Great Harvest Bread Co – the good franchise?
I was really, really surprised to find that Great Harvest Bread Co in Oakland, Ca was part of a large franchise with many locations across the country … including Alaska and Hawaii. As of this post there are over 200.
They seem to keep a low profile about it. At most, there are fleeting links on websites to the parent company.
The company started in Montana in the 1970’s. The bread was “ made with pure-and-simple ingredients and wheat purchased from local farmers” They seem a bit ahead of their time.
What all bakeries share …
Fresh-ground whole-wheat flour (ground at each store)
Made from scratch
No preservatives or artificial additives
The stores share some common breads but the website says “Each Great Harvest bakery is an independently owned franchise and as such recipes may vary bakery to bakery.”
There’s a large variety of different breads such as Dakota, Popeye, Swedish orange rye, White Cheddar Garlic, Woodstock, Cinnamon chip, Peach Pecan, etc.
The breads change monthly. The location in Everett, WA has a more extensive list of many of the breads they make in addition the monthly bread schedule. This location also makes dog biscuits
Here are the bread schedules for my local bakery, Anchorage (Chugach rustic bread and Alaskan blueberry jam) and Honolulu (Lilikoi Bar and orange creamsicle muffins). Some are in pdf format
Each shop has its own specialties.
One of my recent favorites is the Woodstock, a dark bread chock full of nuts and raisins that is almost like fruitcake.
Here's my report on my local Great Harvest
Oakland: Great Harvest Bread Co - Christmas Swedish Orange Rye (limpa) and other holiday baked goods
I live in the SF Bay Area which has almost as many artisan bakers as Starbucks. IMO, Great Harvest Bread is as chow-worthy as any of them.
Since retiring 2 years ago, I have rarely been to the nearest location (work was midway between GHB and home). They've been open 10-12 years or so, and have changed a lot in ways I would not have chosen. There are now sandwiches and soups to go, but a smaller variety of breads. Some of the ones I used to buy are apparently no longer in their rotation (like English muffin bread and potato-chive). I have nothing but praise for the honey whole wheat - although there are no preservatives I have kept it at room temp in a Rubbermaid container for as much as 2 weeks without mold or drying out. They use the same dough, I think, for the cinnamon swirl bread, which is heavenly when still warm from the oven, but once the sugar crust dissolves it is far less enjoyable.
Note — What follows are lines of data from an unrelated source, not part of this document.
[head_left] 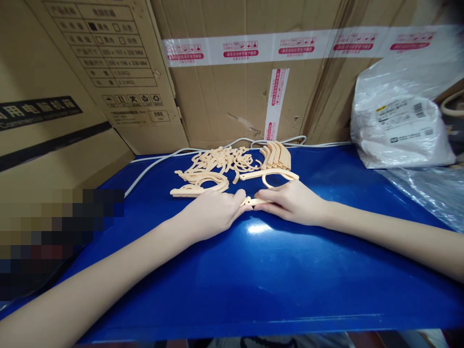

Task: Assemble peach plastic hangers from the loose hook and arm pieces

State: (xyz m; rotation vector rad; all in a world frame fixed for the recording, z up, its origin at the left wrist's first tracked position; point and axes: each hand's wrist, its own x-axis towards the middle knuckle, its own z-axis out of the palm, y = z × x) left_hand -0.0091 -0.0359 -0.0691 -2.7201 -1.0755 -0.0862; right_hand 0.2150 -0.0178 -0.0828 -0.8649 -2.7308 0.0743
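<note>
Both hands meet over the middle of the blue table, closed on a cream plastic hanger piece (258, 201) with a small round joint near its middle. My left hand (213, 212) pinches its left end between thumb and fingers. From the other side, my right hand (299, 201) grips the right part; the fingers cover much of it. Just behind the right hand lies a loose hanger arm (258, 173) with a curved loop. Beyond the left hand sits a small stack of folded hanger parts (199, 190). Farther back are a heap of small hooks (224, 158) and a neat row of curved hanger arms (276, 155).
Cardboard boxes (232, 92) stand along the back and the left side (43, 140). A white cable (152, 158) runs along the back of the blue table (275, 285). At the right rear lies a white plastic bag (398, 121), with clear plastic film (427, 193) before it.
</note>
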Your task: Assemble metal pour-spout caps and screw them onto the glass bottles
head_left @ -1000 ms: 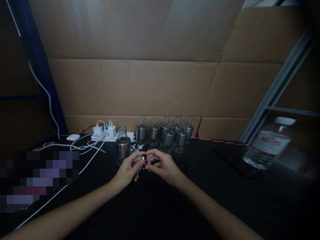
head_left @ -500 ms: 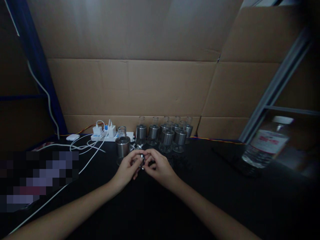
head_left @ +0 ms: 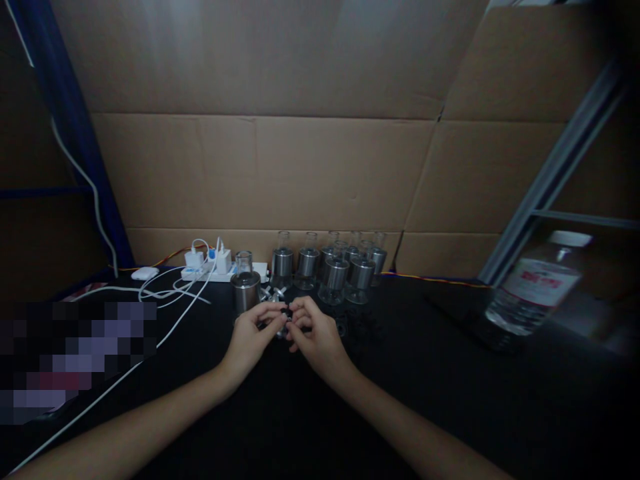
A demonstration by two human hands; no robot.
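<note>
Cardboard sheets line the far wall behind our black tabletop. A cluster of small metal-collared glass vessels stands along the wall's foot. One more such vessel stands apart, nearer to us and just left of the others.

We have both hands together at the middle of the table, close in front of that lone vessel. Between the fingertips we hold a small metal part. It is tiny and dim, so we cannot say exactly what it is.

Our left hand is curled, thumb and forefinger pinched on the part from the left. Our right hand is closed the same way, its fingertips meeting the part from the right. Neither hand touches the vessel.

We judge this to be a fitting or twisting step on the part, with both hands working it. The next move calls for a steady pinch and small finger turns, as the piece could slip onto the dark surface and be hard to find.

A few shiny loose pieces lie just beyond our fingers. A white power strip with chargers and cables sits far left, and a water bottle stands at the right.
</note>
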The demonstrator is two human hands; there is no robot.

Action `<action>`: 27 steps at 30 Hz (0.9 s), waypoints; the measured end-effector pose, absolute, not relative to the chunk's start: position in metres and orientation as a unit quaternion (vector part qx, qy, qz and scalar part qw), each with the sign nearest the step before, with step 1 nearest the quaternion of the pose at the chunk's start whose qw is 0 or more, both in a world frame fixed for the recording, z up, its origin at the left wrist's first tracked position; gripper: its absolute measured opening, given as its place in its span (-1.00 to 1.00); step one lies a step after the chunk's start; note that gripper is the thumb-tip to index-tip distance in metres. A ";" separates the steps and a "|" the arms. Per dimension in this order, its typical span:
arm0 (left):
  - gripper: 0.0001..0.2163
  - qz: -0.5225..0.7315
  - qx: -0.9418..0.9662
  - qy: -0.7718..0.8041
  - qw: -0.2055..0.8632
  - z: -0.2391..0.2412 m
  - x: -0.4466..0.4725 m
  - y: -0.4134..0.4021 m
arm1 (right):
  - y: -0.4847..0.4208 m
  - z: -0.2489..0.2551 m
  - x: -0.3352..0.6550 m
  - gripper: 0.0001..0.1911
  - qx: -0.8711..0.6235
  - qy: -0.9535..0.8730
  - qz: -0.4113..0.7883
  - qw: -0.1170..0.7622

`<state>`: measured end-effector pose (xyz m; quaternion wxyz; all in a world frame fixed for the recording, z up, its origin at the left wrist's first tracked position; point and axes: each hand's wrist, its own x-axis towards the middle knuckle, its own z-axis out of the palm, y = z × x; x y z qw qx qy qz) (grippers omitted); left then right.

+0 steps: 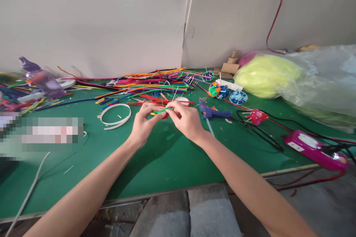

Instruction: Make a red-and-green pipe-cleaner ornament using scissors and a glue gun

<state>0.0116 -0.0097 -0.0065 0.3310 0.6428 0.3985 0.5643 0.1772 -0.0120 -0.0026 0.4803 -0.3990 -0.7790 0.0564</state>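
My left hand [144, 123] and my right hand [185, 118] meet over the green table [167, 159], fingers pinched together. Between them they grip a small bundle of pipe cleaners [162, 111], green and yellow with a bit of red showing. Just beyond my fingertips lies a heap of coloured pipe cleaners [150, 83]. A white hairband [115, 115] rests to the left of my left hand. A blue glue gun [213, 112] lies to the right of my right hand.
A purple bottle [41, 77] lies at the far left. Small decorated balls [222, 92] and a red one [257, 116] sit right of centre. A pink power strip [314, 149] with cables is at the right edge, behind it plastic bags [292, 77] with yellow material. White partitions [111, 22] close the back.
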 end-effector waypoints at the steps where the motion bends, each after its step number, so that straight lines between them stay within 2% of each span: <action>1: -0.94 0.570 0.637 0.394 0.338 -0.007 0.012 -0.010 | -0.012 -0.003 0.178 -0.81 -0.384 -0.791 0.021 0.476; 6: -0.94 0.570 0.642 0.383 0.340 -0.009 0.012 -0.009 | -0.010 -0.004 0.182 -0.73 -0.345 -0.823 -0.065 0.446; 11: -0.92 0.561 0.679 0.393 0.264 -0.009 0.008 -0.007 | -0.009 -0.005 0.181 -0.70 -0.372 -0.835 -0.069 0.399; 21: -0.92 0.518 0.760 0.381 0.093 -0.004 0.004 -0.005 | -0.006 0.002 0.185 -0.80 -0.395 -0.828 0.128 0.377; 27: -0.93 0.502 0.785 0.359 0.049 -0.004 0.003 -0.003 | -0.004 0.008 0.189 -0.85 -0.378 -0.822 0.218 0.367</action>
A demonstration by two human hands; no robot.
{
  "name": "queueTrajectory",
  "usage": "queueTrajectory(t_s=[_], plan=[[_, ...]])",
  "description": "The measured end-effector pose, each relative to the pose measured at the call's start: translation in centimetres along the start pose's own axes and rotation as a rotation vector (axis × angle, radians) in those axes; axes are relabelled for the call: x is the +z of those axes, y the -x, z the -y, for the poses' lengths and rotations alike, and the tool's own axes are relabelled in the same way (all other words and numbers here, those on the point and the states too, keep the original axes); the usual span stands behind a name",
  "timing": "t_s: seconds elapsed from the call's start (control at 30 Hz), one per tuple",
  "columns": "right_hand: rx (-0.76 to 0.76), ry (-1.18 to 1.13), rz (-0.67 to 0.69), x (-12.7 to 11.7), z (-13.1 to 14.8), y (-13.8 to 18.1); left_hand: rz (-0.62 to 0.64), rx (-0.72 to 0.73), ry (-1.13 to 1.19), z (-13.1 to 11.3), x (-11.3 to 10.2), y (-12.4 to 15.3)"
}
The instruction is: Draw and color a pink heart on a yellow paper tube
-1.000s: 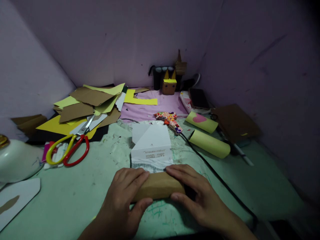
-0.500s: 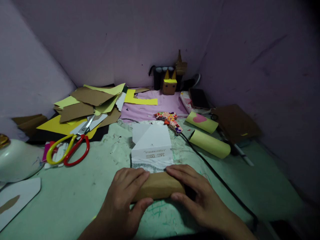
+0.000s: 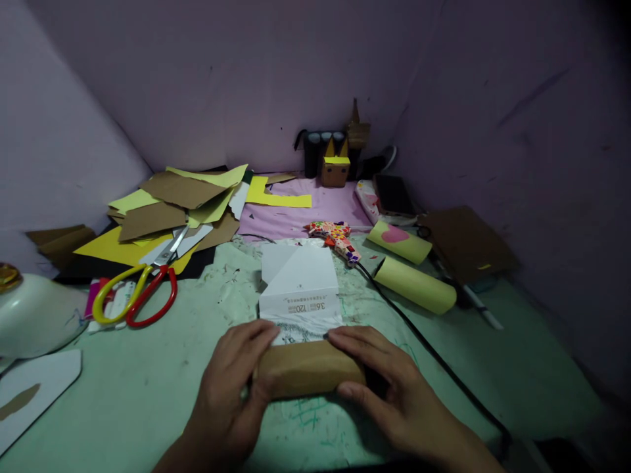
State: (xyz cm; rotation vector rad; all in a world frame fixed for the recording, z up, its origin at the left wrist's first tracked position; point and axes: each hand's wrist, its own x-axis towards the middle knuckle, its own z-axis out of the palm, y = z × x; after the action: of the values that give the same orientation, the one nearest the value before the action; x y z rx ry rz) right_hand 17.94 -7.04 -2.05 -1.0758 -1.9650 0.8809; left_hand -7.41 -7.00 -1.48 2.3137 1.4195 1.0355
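A rolled piece of brown cardboard (image 3: 310, 369) lies crosswise near the front of the green-covered table. My left hand (image 3: 229, 384) cups its left end, with the fingers at the far edge and the thumb along the near side. At the other end my right hand (image 3: 377, 378) has its fingers over the top and its thumb against the front. Just beyond the roll is a folded sheet of white printed card (image 3: 300, 279), its near edge partly hidden by the cardboard and hands.
Scissors (image 3: 158, 269) with yellow and red handles rest against a pile of card scraps (image 3: 190, 190) at left. A patterned glue gun (image 3: 338, 240) trails a black cord (image 3: 419, 335) toward the right front. Two yellow paper tubes (image 3: 417, 286) lie right; a cardboard animal head (image 3: 336, 172) stands behind.
My left hand has shifted slightly left along the roll, uncovering more of its left end. The right hand has stayed nearly where it was.
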Motion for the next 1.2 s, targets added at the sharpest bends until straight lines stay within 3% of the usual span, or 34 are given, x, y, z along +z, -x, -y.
queueTrajectory(t_s=[0.13, 0.37, 0.5, 0.8, 1.0, 1.2], plan=[[-0.008, 0.019, 0.002, 0.0, -0.1, 0.1, -0.131, -0.332, -0.13, 0.3, -0.5, -0.5], [-0.012, 0.038, -0.017, 0.1, -0.1, 0.2, 0.231, -0.585, -0.17, -1.4, -1.3, -3.0], [-0.005, 0.043, -0.005, 0.0, 0.0, 0.2, 0.275, -0.723, 0.005, -1.6, -1.7, -3.4], [-0.115, 0.138, -0.054, -0.4, 0.4, 0.5, 0.223, -0.904, 0.887, -2.3, -1.6, -2.1], [-0.184, 0.135, -0.054, -0.2, 0.4, 0.4, 0.168, -0.956, 0.959, -2.8, -1.4, -2.5], [-0.092, 0.113, -0.094, 0.0, 0.4, 0.6, 0.133, -0.915, 0.976, -3.1, -1.1, -2.3]])
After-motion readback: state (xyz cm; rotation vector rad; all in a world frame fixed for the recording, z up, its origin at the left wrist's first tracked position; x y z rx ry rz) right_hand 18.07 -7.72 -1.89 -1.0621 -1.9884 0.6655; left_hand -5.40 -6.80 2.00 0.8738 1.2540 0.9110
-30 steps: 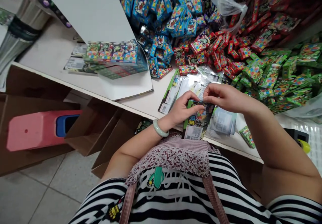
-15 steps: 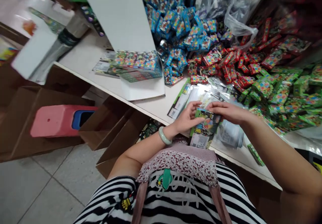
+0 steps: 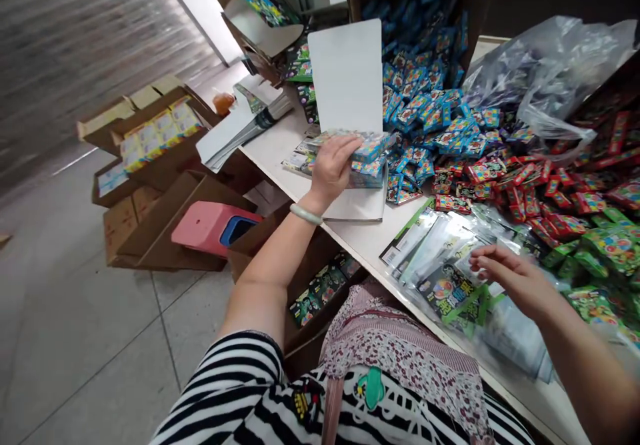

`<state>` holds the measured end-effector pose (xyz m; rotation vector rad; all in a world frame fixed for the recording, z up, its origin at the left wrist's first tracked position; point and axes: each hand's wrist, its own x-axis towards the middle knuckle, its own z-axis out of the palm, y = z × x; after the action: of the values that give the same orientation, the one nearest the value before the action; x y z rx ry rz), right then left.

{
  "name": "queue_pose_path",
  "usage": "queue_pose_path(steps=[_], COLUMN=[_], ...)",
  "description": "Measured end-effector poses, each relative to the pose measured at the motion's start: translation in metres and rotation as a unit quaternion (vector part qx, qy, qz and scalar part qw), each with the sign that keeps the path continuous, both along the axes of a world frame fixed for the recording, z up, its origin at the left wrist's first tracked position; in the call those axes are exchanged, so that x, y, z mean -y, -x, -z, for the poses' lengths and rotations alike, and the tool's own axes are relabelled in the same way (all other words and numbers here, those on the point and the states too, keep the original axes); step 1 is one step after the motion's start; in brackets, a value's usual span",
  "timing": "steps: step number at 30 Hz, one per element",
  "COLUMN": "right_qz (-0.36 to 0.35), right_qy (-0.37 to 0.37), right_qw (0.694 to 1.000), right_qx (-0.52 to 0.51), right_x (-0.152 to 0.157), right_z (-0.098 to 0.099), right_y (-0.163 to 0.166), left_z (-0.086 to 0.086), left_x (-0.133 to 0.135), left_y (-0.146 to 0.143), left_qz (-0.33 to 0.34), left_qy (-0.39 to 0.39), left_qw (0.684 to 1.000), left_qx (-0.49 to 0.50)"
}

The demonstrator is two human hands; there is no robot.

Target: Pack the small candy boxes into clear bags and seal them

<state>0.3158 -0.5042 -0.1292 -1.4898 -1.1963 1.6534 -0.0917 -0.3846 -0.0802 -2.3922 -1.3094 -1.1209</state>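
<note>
Boxes point(image 3: 373, 148) at twelve o'clock are gripped from above by the left hand point(image 3: 333, 165), apparently so the stack is kept together, while packets point(image 3: 443, 291) at two o'clock are only brushed by the released right hand point(image 3: 510, 275).

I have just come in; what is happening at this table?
A person in a striped top works at a white table. The left hand grips the top of a display box filled with small packs. The right hand is over the clear packets near the table edge; whether it pinches one, I cannot tell. Heaps of blue packs, red packs and green packs lie behind.
</note>
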Motion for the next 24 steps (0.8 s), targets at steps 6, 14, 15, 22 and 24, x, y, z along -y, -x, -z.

For a while they made whole wheat rolls which were good for burgers - not sure if those are still done.
Before it got out of Los Angeles a few years ago, I believe it was Great Harvest that used to come to my neighborhood's weekly farmer's market and consistently draw throngs of people around its stand. The sellers were ridiculously - no, INSANELY - generous with enormous, thick-sliced, delicious bread samples. That was enough to turn me into a very loyal customer who would always purchase at least two or three loaves a week. I miss them a lot.
The only bread I've had from GHB, I like quite a lot for certain things: Stuffing Bread, which is whole wheat with onion and sage baked in. It's available around Thanksgiving, and is good for making stuffing itself, or for sandwiches. That has been from the Oakland store, but I know it's available elsewhere.
I like Great Harvest Bread. Dakota Whole Wheat is probably my favorite bread from there. I like it as a bread just to eat on its own--not too fond of it as a sandwich bread except for peanut butter. I buy their Honey Whole Wheat for sandwiches from time to time. Pumpkin bread from GHB is also pretty good.
I worked at our local one for a while as I wanted to learn more about bread baking. They are franchises. The location I worked at was new when I was there, in its first year. There is a lot of traning and involvement from the Montana headquarters during the first year for owners. Most owners do not have previous bakery experience so go through extensive pre-openign training in Montana, other locations and then in their own location.
Owners however are given quite a bit of autonomy on how they want to run their business. There are a few items they must carry(honey whole wheat bread for example) that follow a corporate recipe. THere are corporate recipes avialable to them to plan their menus but they have freedom to develop their own recipes and menus as well as their business mature. As bakers we had fun playing and coming up with fun new ideas for seasons breads, sweets, etc.
Overall my impression(though short I only worked there about 6 mos) was pretty favorable of the parent company and as an employee at a local franchise. Probably one of the better franchise options out there, though not an inexpensive one.
I enjoyed the bread from the one in my hometown (in MA), but always found it to have a strong, yeast-y flavor that I got kind of sick of after a slice or two. I haven't yet been to the one in Oakland, where I'm living now, but I have noticed a strong yeast smell when I walk by it. Is this just the style of Great Harvest bread? Does it have to do with using fresh yeast?